Well, based merely on the past 3 months, I am not certain he is a useful way to measure truth or evaluate anything as fact.

That said, in somewhat broad strokes, I don't disagree with the gist of your post.

rainworld

3 hours ago

You, as many do, forgot to mention the root cause: https://www.snopes.com/fact-check/us-iran-war-request-israel...

> The meek recent Senate protest means nothing. If the elites didn't want the war, the House and the Senate would have 2/3rd majorities to stop it.

Yesterday’s AIPAC-driven ouster of Rep. Thomas Massie should tell you why no one is trying to stop this and who these “elites” you speak of answer to.

> The IRGC wants the blockade for self-preservation among its own population to show it is resisting "The West".

They are not showing off. They are actively and successfully resisting “The West”. Which could only sustain 5 weeks of active hostilities, got nowhere, hurt its position in the ME severely, but still cannot concede. Which brings us back to the root cause.

234k-awsh

2 hours ago

Of course if Israel is willing to take the blame because its reputation is at an all time low anyway, the Trump administration will happily use it as an excuse for being dragged into the war.

hersko

3 hours ago

> AIPAC-driven ouster

Yeah, i definitely had nothing to do with him accusing his party of protecting pedophiles and repeatedly voting with the left to block Trumps agenda. It must have been the jews.

rainworld

3 hours ago

https://www.politico.com/news/2026/05/17/massie-aipac-record... It literally was. And wait till you find out you find out who Epstein et al. were working for.

hersko

3 hours ago

It literally wasn't. It was an ouster pushed by Trump. From your own article:

"Prominent pro-Israel GOP donors have funneled millions more into a super PAC stood up by President Donald Trump’s political operation"

> And wait till you find out you find out who Epstein et al. were working for.

Oooh, please tell me. I'm all ears.

PenguinCoder

3 hours ago

> None of these autocratic countries care about their own populations. Trump has said so explicitly many times.

Going to need a better source than a habitual liar.

amalcon

3 hours ago

In legal terms, one would call this a "statement against interest". If a politician says he does not care one bit about the welfare his constituents, it is reasonable for those constituents to take him at his word no matter how untrustworthy he is. It only hurts him if we believe it.

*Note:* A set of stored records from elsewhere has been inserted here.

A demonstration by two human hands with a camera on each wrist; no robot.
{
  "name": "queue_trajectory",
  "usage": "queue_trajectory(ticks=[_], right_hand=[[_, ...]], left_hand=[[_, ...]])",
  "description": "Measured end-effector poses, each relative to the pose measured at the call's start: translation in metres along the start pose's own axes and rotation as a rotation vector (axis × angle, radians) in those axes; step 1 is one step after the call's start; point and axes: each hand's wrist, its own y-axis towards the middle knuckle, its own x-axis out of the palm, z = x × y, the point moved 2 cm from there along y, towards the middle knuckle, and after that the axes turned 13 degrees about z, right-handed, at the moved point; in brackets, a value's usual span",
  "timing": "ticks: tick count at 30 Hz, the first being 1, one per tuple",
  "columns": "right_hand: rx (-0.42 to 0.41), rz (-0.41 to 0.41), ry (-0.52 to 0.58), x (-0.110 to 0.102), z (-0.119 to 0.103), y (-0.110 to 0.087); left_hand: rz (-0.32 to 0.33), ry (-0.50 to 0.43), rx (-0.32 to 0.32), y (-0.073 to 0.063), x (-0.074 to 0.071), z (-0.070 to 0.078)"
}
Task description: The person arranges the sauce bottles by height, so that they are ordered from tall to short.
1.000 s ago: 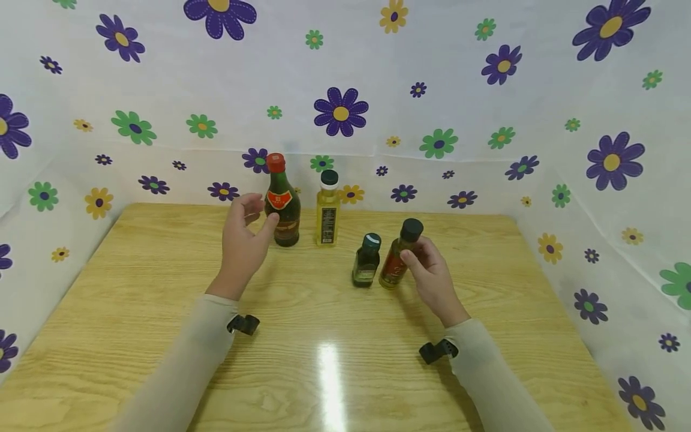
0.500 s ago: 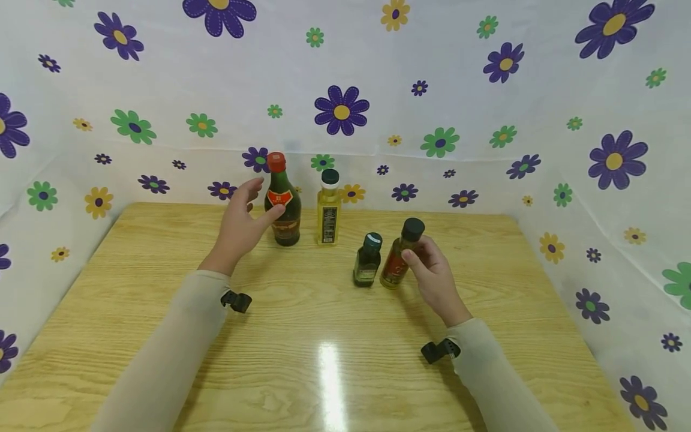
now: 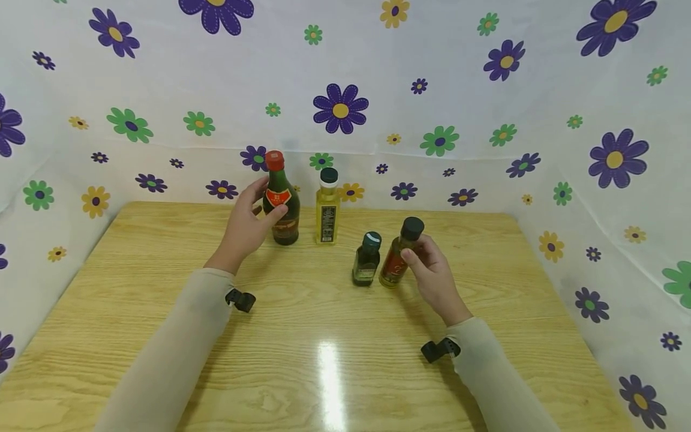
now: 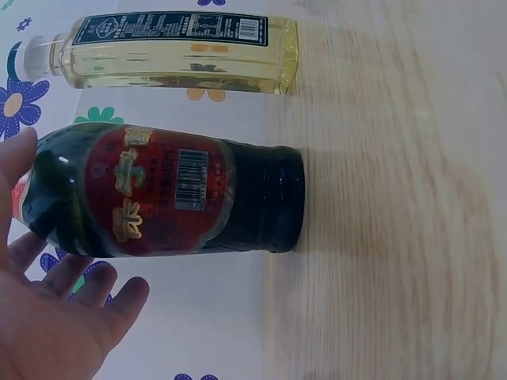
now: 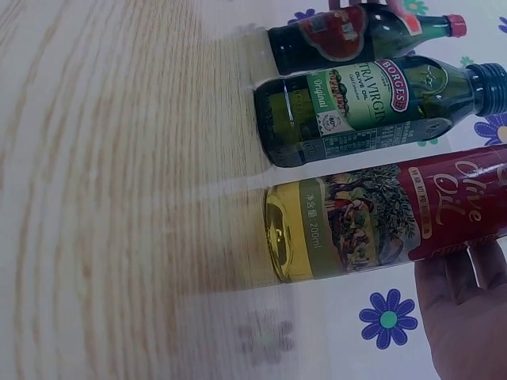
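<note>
A dark green vinegar bottle point(image 3: 285, 219) with a red cap stands at the back of the table. Around its upper part lies my left hand point(image 3: 247, 225), thumb across the front and fingers on the far left side. In the left wrist view, several of these fingers point(image 4: 119, 305) are spread beside the bottle, apart from it. My right hand point(image 3: 434, 279) grips an olive oil bottle point(image 3: 394, 267) with a black cap and red label, thumb in front. Whether that bottle's base touches the table is hard to tell. A small dark green olive oil bottle point(image 3: 366, 264) stands just left of it.
A clear bottle of yellow oil point(image 3: 327, 216) with a dark cap stands right of the vinegar bottle. Beneath everything is a light wooden table point(image 3: 291, 336). Flower-patterned white cloth point(image 3: 227, 78) hangs behind the table and along both sides.
My left hand first shifts slightly upward, then closer to the vinegar bottle, its fingers passing farther behind it. My right hand and the olive oil bottle it holds stay almost still.
</note>
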Motion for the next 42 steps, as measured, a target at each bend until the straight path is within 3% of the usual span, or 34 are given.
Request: queue_trajectory(ticks=[12,22,36,42], right_hand=[[-0.019,0.001,0.011,0.003,-0.001,0.001],[-0.017,0.003,0.002,0.003,-0.002,0.001],[-0.011,0.000,0.015,0.002,-0.004,-0.001],[-0.003,0.002,-0.083,-0.004,-0.008,0.002]], left_hand=[[0.014,-0.047,-0.013,0.000,0.004,-0.003],[0.072,-0.057,-0.031,0.000,0.008,0.000],[0.077,-0.108,-0.045,-0.002,0.016,0.000],[0.068,-0.075,-0.056,-0.003,0.018,-0.001]])
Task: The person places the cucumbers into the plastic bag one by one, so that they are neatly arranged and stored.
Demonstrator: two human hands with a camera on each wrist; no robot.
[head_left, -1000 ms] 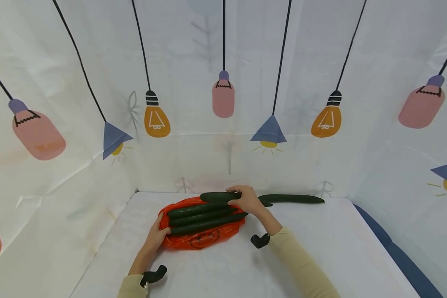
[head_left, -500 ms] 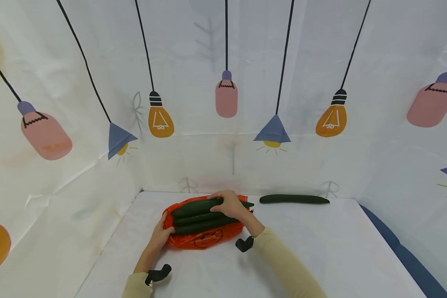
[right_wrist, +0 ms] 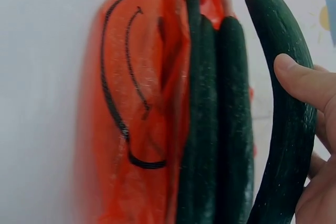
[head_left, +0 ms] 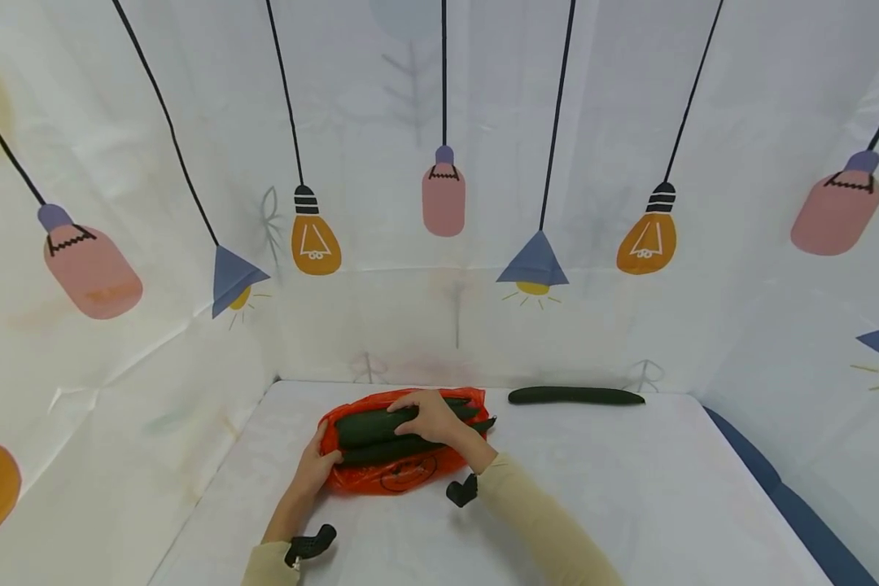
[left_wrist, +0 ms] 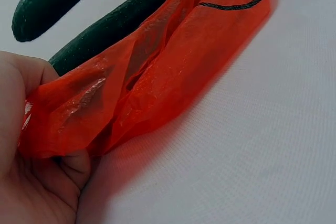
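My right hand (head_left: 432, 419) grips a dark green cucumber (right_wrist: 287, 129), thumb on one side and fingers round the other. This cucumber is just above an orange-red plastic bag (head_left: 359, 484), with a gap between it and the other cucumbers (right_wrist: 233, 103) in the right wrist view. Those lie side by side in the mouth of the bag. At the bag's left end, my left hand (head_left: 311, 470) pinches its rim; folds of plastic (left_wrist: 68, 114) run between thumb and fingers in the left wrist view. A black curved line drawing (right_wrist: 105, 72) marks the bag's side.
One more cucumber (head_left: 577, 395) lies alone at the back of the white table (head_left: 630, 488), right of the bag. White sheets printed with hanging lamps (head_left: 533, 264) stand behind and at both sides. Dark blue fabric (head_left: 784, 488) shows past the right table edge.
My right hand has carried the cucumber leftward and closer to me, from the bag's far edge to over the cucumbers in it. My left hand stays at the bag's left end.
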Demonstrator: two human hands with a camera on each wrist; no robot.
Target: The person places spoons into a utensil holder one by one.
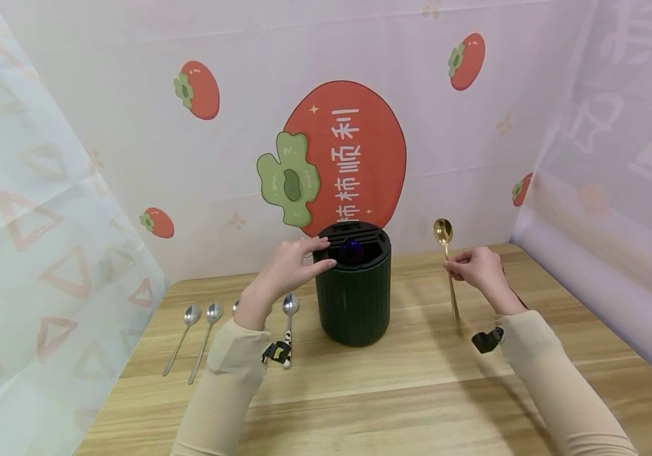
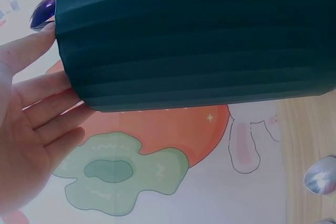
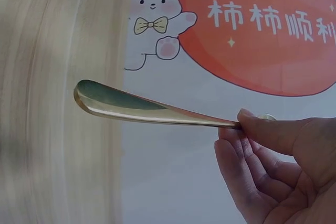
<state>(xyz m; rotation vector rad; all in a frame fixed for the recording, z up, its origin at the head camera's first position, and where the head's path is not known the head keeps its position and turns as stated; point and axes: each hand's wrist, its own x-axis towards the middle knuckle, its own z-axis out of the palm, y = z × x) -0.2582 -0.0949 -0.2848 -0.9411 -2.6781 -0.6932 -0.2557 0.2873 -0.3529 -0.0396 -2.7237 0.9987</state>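
Note:
My right hand (image 1: 476, 269) pinches a gold spoon (image 1: 453, 297) by its slim stem, bowl upward and handle end pointing down near the table. In the right wrist view, thumb and fingertips meet on the stem of the gold spoon (image 3: 126, 106). My left hand (image 1: 291, 263) touches the rim of a dark green ribbed utensil holder (image 1: 354, 310), its thumb and fingers fairly straight. The left wrist view has the left hand (image 2: 37, 114) against the holder's (image 2: 199, 40) rim. A shiny blue-purple spoon bowl (image 1: 351, 249) shows in the holder's opening; its handle is hidden.
Several silver spoons lie on the wooden table (image 1: 360, 392) at the left, including a plain spoon (image 1: 191, 315), another plain spoon (image 1: 211, 316) and one with a black-and-white handle (image 1: 290, 305). My left forearm partly covers them. A persimmon-print cloth (image 1: 234, 158) hangs behind.

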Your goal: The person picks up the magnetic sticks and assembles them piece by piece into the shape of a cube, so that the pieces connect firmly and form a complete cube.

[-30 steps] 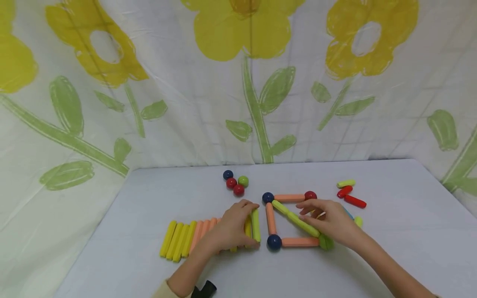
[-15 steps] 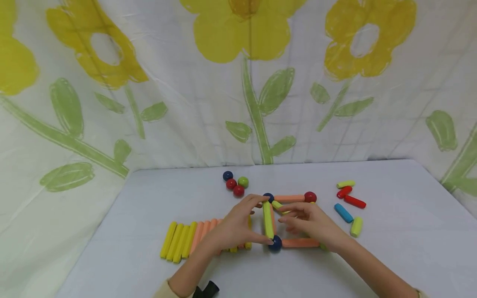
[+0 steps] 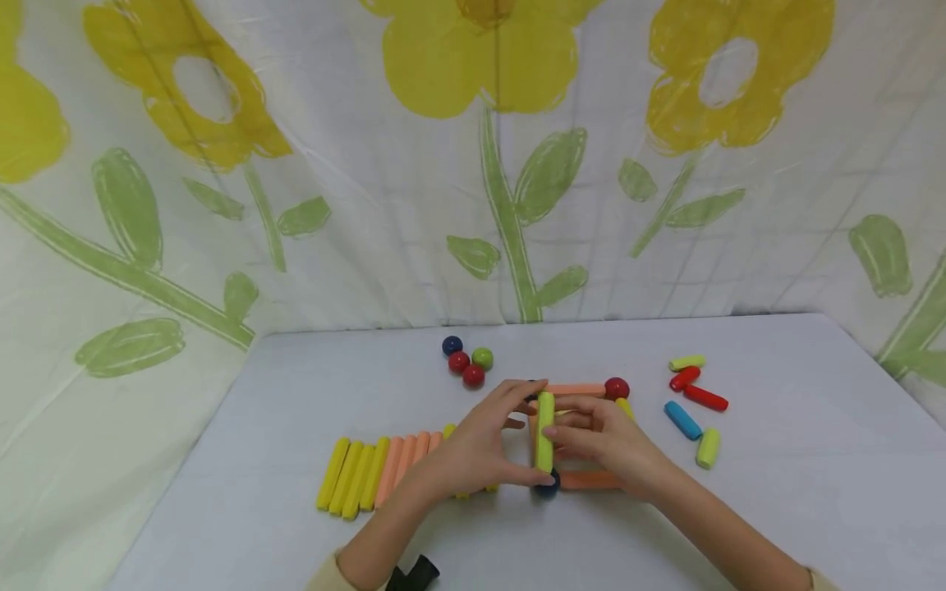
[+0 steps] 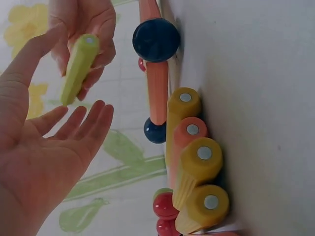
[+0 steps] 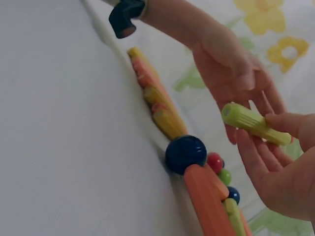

Iranian negotiators probably shouldn't believe him, because it's not against interest in that context. There probably just aren't any on Hacker News.

throw-the-towel

3 hours ago

Correction: Trump probably isn't even a liar, but a bullshitter. A liar, at the very least, understands whatever he's saying is not true; a bullshitter doesn't care at all about the relationship between his words and the truth, he just makes noise.

martythemaniak

4 hours ago

Tough problem! Perhaps the US commentariat should listen to Thomas Friedman's wisdom and start loudly hectoring the rest of the world to step up and fix this problem.

bdcravens

3 hours ago

Or we could just accept defeat and leave.